Jonas Valente, que representou a equipe autora do estudo, fez um panorama do funcionamento dos sistemas públicos de comunicação e apontou experiências que poderiam ser adotadas no país. No plano da gestão, defendeu a composição de conselhos por segmentos da sociedade, ao invés da arquitetura brasileira com a indicação dos membros pelo Presidente da República.
Valente também destacou os casos de países como Reino Unido, França e Itália, que também mantêm outros instrumentos de participação da população, como comitês de usuários, conselhos de jornalismo com a presença dos dirigentes e trabalhadores das corporações, ouvidorias e consultas e audiências públicas. ‘Na França, há um corpo de `mediadores´ responsável por rodar o país realizando audiências para colher a opinião da população’, relatou.

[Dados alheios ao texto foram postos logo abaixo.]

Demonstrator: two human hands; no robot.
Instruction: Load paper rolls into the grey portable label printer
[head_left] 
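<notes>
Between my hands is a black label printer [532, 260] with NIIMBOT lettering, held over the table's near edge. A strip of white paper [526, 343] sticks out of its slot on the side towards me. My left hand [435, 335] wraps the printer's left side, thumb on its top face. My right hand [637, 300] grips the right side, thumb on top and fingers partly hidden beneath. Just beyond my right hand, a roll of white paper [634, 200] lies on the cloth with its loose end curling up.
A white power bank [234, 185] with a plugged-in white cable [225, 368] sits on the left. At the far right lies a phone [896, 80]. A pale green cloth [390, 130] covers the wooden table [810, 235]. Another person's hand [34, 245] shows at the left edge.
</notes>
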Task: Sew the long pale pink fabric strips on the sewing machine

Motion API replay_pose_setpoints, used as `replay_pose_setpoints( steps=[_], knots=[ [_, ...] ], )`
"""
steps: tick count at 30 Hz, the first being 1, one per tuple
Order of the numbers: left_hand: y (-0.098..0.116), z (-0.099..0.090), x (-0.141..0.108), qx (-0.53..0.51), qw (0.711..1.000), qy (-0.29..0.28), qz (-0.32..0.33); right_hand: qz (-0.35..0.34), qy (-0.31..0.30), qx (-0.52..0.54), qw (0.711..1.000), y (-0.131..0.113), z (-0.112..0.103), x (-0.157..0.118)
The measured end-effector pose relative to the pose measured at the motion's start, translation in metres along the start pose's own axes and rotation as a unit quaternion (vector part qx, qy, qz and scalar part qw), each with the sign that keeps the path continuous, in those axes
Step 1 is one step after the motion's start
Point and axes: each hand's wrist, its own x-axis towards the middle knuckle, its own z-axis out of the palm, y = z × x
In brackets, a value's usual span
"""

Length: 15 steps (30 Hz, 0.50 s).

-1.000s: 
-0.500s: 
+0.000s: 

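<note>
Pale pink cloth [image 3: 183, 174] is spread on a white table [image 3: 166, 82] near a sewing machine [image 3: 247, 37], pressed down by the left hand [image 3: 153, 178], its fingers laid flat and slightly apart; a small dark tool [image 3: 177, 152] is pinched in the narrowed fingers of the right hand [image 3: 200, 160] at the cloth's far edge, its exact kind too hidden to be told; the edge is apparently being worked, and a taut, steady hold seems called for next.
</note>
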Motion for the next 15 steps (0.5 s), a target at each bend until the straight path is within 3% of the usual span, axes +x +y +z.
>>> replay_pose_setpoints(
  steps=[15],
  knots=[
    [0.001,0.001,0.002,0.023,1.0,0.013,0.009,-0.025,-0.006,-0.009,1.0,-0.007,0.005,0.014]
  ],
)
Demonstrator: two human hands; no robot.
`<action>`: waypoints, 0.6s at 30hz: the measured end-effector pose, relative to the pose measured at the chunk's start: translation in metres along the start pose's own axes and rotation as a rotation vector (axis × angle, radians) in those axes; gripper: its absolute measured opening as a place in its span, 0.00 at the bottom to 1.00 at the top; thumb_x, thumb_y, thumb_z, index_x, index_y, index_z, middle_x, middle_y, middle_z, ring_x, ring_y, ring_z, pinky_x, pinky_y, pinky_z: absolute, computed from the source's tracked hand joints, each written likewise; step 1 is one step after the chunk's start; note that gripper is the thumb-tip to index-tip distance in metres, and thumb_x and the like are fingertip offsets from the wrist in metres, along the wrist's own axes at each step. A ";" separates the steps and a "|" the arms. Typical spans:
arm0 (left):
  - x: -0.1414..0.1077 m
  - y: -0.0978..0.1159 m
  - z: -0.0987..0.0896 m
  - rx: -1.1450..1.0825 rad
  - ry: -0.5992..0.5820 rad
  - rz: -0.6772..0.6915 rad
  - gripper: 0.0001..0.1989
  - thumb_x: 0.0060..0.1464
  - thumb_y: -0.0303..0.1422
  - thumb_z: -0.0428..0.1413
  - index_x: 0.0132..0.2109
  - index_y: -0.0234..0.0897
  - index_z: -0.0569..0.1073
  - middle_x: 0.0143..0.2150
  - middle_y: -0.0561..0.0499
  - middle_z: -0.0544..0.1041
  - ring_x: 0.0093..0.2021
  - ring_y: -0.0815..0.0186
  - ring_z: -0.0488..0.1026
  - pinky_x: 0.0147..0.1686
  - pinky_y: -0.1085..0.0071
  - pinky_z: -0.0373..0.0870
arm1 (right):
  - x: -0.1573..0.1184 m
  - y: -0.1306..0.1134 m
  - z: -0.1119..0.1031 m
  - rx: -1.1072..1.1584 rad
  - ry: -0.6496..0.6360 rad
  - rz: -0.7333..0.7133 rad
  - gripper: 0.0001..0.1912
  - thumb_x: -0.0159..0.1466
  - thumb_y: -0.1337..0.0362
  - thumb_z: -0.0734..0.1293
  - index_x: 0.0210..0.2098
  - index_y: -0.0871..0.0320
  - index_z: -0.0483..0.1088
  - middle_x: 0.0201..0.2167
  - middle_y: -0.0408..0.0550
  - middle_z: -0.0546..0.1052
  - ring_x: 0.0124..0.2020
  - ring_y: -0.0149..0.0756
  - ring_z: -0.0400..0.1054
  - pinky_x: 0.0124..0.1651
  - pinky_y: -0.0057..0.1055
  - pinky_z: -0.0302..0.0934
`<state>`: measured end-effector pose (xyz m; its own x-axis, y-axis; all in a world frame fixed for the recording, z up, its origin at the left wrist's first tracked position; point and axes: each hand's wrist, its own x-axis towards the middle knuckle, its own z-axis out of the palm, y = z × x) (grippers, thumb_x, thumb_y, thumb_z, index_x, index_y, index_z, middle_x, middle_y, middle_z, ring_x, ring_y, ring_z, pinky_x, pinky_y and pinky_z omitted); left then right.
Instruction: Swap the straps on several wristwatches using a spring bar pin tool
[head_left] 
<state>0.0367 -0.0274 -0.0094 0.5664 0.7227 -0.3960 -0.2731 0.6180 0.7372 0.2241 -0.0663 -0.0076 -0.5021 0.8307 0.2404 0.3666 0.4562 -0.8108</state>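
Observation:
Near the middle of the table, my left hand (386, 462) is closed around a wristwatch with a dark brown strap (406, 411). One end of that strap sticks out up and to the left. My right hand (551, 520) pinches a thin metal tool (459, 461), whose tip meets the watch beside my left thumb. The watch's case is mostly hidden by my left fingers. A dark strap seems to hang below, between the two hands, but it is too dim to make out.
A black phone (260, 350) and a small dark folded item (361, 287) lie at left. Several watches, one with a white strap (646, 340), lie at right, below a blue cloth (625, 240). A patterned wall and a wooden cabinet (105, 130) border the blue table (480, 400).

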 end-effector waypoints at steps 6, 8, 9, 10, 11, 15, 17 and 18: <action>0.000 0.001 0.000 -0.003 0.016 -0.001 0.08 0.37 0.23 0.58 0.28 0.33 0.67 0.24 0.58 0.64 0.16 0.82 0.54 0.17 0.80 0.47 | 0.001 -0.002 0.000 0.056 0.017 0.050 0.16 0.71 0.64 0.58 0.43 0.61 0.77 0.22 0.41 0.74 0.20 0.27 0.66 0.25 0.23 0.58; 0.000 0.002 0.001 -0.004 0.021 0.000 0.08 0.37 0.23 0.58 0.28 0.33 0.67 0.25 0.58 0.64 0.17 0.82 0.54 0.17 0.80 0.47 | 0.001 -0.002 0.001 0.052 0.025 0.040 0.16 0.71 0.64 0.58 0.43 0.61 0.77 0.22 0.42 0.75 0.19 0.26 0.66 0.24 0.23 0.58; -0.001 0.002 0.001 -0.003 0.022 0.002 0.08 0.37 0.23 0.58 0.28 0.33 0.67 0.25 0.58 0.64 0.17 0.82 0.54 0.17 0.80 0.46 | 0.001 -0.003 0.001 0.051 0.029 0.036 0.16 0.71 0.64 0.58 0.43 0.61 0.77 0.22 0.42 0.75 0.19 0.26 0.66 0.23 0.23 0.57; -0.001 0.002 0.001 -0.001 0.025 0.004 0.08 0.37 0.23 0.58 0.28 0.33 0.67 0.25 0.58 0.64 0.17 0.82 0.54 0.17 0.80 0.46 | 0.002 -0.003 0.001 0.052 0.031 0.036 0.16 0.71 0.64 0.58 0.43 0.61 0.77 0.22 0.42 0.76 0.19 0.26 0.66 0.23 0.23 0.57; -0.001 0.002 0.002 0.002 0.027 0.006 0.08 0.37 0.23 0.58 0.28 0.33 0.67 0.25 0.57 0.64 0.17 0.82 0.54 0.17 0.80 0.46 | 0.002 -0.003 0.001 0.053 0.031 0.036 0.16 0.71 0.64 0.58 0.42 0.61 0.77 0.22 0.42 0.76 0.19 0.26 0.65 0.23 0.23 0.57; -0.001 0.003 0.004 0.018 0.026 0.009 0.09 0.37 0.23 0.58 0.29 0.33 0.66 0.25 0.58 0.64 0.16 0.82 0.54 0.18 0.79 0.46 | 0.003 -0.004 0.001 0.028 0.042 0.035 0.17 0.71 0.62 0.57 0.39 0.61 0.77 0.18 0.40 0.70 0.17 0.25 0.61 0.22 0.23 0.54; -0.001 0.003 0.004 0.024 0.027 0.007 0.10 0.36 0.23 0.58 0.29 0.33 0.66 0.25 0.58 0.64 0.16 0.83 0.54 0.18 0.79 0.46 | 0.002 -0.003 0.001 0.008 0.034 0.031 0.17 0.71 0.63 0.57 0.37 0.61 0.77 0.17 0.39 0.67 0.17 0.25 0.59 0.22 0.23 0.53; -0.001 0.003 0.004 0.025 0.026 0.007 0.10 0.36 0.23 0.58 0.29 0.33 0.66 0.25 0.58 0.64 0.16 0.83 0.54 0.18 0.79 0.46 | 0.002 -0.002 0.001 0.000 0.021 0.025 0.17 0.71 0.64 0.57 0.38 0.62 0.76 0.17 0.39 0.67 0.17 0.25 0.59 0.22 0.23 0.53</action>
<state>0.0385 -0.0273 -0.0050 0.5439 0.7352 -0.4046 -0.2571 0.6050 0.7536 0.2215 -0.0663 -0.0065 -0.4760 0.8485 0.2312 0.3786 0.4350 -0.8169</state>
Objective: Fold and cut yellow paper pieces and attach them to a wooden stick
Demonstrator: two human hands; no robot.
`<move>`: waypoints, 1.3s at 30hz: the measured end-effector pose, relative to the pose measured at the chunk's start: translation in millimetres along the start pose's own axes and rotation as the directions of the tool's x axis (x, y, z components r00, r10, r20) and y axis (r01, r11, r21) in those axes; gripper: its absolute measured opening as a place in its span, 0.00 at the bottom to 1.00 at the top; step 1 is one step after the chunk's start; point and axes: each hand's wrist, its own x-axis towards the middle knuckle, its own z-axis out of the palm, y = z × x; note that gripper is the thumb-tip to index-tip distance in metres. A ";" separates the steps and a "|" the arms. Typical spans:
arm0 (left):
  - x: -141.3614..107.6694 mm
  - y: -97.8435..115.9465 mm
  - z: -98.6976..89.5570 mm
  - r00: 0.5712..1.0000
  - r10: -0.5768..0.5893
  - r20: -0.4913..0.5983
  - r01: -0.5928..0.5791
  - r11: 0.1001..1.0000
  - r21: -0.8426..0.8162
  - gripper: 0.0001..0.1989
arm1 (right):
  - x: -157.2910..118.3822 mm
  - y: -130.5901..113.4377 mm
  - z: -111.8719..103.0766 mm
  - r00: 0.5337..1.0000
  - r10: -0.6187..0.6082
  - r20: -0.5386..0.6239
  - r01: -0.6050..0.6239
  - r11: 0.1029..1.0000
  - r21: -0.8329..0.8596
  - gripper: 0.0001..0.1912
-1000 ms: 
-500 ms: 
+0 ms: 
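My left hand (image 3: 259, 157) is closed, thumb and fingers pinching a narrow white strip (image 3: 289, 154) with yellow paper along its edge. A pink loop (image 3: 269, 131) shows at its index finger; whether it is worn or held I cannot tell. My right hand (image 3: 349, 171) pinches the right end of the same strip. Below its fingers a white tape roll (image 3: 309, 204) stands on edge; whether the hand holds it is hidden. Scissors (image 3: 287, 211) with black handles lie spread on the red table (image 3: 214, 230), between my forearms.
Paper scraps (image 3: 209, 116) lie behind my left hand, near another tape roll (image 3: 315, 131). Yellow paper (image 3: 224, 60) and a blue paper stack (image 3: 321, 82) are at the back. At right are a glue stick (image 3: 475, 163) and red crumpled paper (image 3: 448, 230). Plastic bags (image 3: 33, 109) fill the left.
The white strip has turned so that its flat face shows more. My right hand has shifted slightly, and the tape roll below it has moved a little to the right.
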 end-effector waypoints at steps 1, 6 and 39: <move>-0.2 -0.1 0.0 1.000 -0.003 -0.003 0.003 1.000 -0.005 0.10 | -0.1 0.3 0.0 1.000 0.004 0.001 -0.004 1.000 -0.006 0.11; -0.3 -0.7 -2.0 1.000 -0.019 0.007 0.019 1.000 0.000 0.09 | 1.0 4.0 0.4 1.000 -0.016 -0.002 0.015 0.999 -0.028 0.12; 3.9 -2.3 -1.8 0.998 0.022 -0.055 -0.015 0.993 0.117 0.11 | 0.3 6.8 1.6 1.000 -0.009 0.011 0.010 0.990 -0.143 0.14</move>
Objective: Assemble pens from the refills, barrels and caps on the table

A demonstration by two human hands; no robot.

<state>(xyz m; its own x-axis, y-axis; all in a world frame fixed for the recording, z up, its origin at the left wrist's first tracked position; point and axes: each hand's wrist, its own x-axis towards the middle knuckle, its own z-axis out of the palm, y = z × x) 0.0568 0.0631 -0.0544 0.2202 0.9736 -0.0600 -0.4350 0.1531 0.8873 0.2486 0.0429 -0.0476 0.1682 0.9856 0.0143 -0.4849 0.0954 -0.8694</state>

Convidada para a mesa de debates, Tereza Cruvinel, presidente da Empresa Brasil de Comunicação (EBC), endossou que é importante criar mecanismos de participação, mas lembrou que hoje a empresa já está submetida a diversos processos de controle, como o Conselho Curador, o Tribunal de Contas da União, a Secretaria de Controle Interno da Presidência da República, as comissões de Ciência, Tecnologia e Comunicação da Câmara dos Deputados e do Senado Federal.
Sobre o Conselho Curador, a presidente da EBC destacou que, na sua primeira renovação, haverá uma consulta pública junto a segmentos da sociedade sobre os novos integrantes da instância. João Brant, do Intervozes, criticou o ‘secretismo’ do conselho pelo fato deste não tornar públicos seus debates e atas. ‘Eu mesma já fui lá cobrar que o Conselho seja mais aberto, mas acho um grande avanço ter uma empresa com esses espaços’, respondeu Cruvinel.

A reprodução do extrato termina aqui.